Gonzalo Torné
El final de la serie televisiva True detective ha levantado en la Red una serie de protestas indignadas con un matiz interesante: muchas van más allá de la valoración crítica para adentrarse en el terreno de la decepción personal. Leyendo se tiene la impresión de que el motivo principal para escribir estas reseñas era denunciar una traición.Aunque también a mi juicio el desenlace de la serie es un tanto bochornoso (con esa mano de amor tendida al fondo del abismo y la expiación por las lágrimas que evocan la atmósfera del añorado Marcelino pan y vino), no comparto para nada el disgusto.

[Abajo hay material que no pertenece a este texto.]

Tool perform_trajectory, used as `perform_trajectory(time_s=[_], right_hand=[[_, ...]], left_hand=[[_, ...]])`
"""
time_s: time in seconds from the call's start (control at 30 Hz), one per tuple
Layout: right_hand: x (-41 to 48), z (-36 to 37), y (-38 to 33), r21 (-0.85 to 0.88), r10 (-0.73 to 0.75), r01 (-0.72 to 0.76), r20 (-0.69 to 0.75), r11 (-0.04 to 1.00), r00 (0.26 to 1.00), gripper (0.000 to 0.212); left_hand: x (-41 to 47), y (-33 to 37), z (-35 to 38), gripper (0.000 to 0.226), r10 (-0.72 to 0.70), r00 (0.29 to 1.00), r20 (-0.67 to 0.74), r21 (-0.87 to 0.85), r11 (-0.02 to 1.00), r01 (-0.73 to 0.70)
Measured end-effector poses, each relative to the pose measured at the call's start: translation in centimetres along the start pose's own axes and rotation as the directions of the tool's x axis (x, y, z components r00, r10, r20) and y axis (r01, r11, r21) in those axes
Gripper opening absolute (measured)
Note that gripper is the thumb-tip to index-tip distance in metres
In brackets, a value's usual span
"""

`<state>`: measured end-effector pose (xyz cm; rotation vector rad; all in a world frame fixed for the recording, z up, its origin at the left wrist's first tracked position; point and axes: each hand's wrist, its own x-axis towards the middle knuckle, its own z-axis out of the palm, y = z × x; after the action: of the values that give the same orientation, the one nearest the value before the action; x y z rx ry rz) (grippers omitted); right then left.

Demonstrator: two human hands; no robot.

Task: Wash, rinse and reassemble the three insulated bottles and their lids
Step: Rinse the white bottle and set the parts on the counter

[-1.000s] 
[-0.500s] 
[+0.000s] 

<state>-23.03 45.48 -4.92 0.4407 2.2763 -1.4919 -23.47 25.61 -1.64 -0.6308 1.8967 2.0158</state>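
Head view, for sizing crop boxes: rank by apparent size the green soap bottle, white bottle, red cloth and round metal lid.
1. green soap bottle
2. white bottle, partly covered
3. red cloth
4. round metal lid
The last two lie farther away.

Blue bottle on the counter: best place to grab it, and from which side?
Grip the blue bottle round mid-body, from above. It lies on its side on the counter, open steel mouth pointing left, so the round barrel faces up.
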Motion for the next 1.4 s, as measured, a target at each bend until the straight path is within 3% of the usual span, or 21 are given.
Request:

En primer lugar porque la serie me procuró seis horas de enorme diversión, y en segundo lugar porque el final parece coherente con el asunto central que la serie ha ido devanando (y que supo reconocer enseguida Milo J. Krmpotic en una soberbia secuencia de reseñas escritas a las pocas horas de su emisión en Estados Unidos: la exposición de la masculinidad en crisis, y la posterior redención de las faltas cometidas por dos inadaptados sociales en un entorno dominado por el crimen. Todo cocinado al gusto del espectador estadounidense medio.
Hace poco más de un mes dediqué una columna ("Inocencia y entusiasmo") a razonar sobre cómo Internet modifica nuestra experiencia como espectadores de series televisivas. La conclusión a la que llegaba puede ayudar a comprender el matiz de decepción íntima que anima tantas de las protestas: "La Red refuerza la falsa impresión de que las series son una obra abierta y participativa, contribuye a la ficción de que la elaboramos en presente".
Vuelvo a este asunto impelido por un artículo de Óscar Broc titulado de manera elocuente: "¡Basta! Cómo Internet está empezando a matar nuestras series favoritas". Broc parte de lo que él denomina el "barullo digital" que se arma cada vez que una serie despunta: "blogs dedicados exclusivamente a la serie de marras, torrentes de teorías sobre posibles desenlaces, guiños culturales, libros que tienes que leerte antes de verla". Según Broc el "sobreanálisis y los elogios flamígeros" van tejiendo en el cerebro de los espectadores una serie espuria que ni siquiera se desarrolla en paralelo, sino que va por delante de la emisión real, y que termina por proyectar un "final idealizado" en el que debería desembocar la serie si estuviese "bien hecha".
Como no se trata aquí de resolver una ecuación en el lenguaje común del álgebra, sino de esperar a ver cómo se combinan las casi infinitas variaciones de la imaginación sería algo insólito que ambos finales coincidiesen. Es inevitable caer en lo que Broc con una formulación brillante denomina "el anticlimax inducido", la trampa que los espectadores con su celo se tienden a sí mismos. Broc cita varias series pero en el caso de True Detective parecería evidente que hemos confundido las referencias culturales dispuestas como cebos con elementos estructurales, decisivos; que el disgusto proviene de comparar el argumento coherente y algo timorato que escribió Pizzolatto (responsable último de unas cuantas horas de diversión) con la serie sugestiva y sutil que la Red nos ayudó a pensar entre todos y que probablemente sólo existió en nuestras cabezas entusiastas.